◆ Data extract:
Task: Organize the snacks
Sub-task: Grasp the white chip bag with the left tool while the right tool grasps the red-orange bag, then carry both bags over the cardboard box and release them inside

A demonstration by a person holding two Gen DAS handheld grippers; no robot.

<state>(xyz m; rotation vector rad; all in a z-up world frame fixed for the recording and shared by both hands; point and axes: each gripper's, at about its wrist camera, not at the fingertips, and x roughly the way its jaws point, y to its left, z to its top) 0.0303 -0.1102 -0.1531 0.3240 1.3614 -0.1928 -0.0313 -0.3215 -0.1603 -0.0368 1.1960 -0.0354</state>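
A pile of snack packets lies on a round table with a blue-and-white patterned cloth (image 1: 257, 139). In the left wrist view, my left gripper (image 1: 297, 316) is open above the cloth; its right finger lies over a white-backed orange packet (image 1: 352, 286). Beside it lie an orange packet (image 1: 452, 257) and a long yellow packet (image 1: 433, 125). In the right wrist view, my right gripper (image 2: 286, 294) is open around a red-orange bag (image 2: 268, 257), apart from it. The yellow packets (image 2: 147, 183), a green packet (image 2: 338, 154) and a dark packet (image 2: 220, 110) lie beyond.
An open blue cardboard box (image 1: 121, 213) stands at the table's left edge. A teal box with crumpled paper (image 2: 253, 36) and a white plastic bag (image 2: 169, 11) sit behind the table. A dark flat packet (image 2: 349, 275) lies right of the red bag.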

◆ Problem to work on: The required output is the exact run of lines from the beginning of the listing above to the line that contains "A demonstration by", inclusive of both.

◆ Written solution:
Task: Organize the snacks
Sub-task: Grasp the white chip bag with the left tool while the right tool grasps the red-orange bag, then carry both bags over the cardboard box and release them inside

A demonstration by a person holding two Gen DAS handheld grippers; no robot.

The exercise asks for nothing more.